Information shown START
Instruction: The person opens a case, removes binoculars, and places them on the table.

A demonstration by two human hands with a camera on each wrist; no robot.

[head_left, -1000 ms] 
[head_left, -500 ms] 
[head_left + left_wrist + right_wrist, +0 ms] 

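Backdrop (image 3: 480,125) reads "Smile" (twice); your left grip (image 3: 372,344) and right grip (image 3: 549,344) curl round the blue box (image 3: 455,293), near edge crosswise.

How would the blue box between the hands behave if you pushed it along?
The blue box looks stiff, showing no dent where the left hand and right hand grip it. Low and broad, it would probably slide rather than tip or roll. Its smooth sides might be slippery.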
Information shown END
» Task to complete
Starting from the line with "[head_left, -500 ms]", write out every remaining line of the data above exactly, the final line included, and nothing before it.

» Reply to the task
[head_left, -500 ms] 
[head_left + left_wrist + right_wrist, +0 ms] 

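Backdrop (image 3: 480,125) reads "Smile" (twice); your left grip (image 3: 372,344) and right grip (image 3: 549,344) curl round the blue box (image 3: 455,293), near edge crosswise.

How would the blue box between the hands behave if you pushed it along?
The blue box looks stiff, showing no dent where the left hand and right hand grip it. Low and broad, it would probably slide rather than tip or roll. Its smooth sides might be slippery.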

Nothing else is needed to complete the answer.